When the court is asked to divide a business owned by either
spouse during the marriage, the courts generally use one of two
formulas to determine the community property share of each
spouse. The first is the "Pereira" approach which requires the
court to determine how much of the increase in the value of the
business was due to normal capital appreciation of the initial
separate property investment. The court would then subtract
that amount out of the total value of the business and it would
be classified as community property. The "Van Camp" approach is
another common formula the courts use to determine the community
property value of a business. This approach requires the court
to determine the reasonable value of the spouse's service to the
business and then deduct that amount, and classify the rest as
separate property.
The formula the courts employ generally depends on the type of
business created and when it was created, either before or
during the marriage.

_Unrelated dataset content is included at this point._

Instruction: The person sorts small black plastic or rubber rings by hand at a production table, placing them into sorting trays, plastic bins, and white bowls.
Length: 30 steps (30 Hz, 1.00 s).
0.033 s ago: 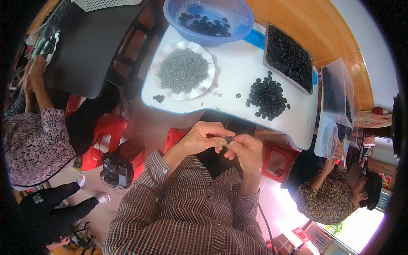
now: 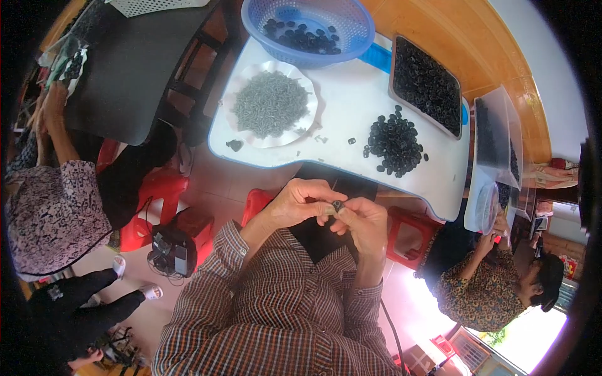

For example, if the business is a
successful national restaurant franchise it can be presumed that
the success of the business is more likely based on the overall
success of the brand, rather than the individual effort of the
franchisee. In that case, the spouse-owner would prefer the
"Van Camp" method of accounting. However, if the business is a
shoe repair shop wherein the spouse does all of the repairs
himself or herself, then it can be presumed that the success of
the business is determined based on the spouse's service to the
business. In that example, the owner-spouse may prefer the
Pereira method, depending upon when the business was created.
In order to determine spousal support the court will look to
many factors and may draw upon several sources of income. In
cases where a family business is being divided in the
dissolution, the "property" being divided (i.e. the business)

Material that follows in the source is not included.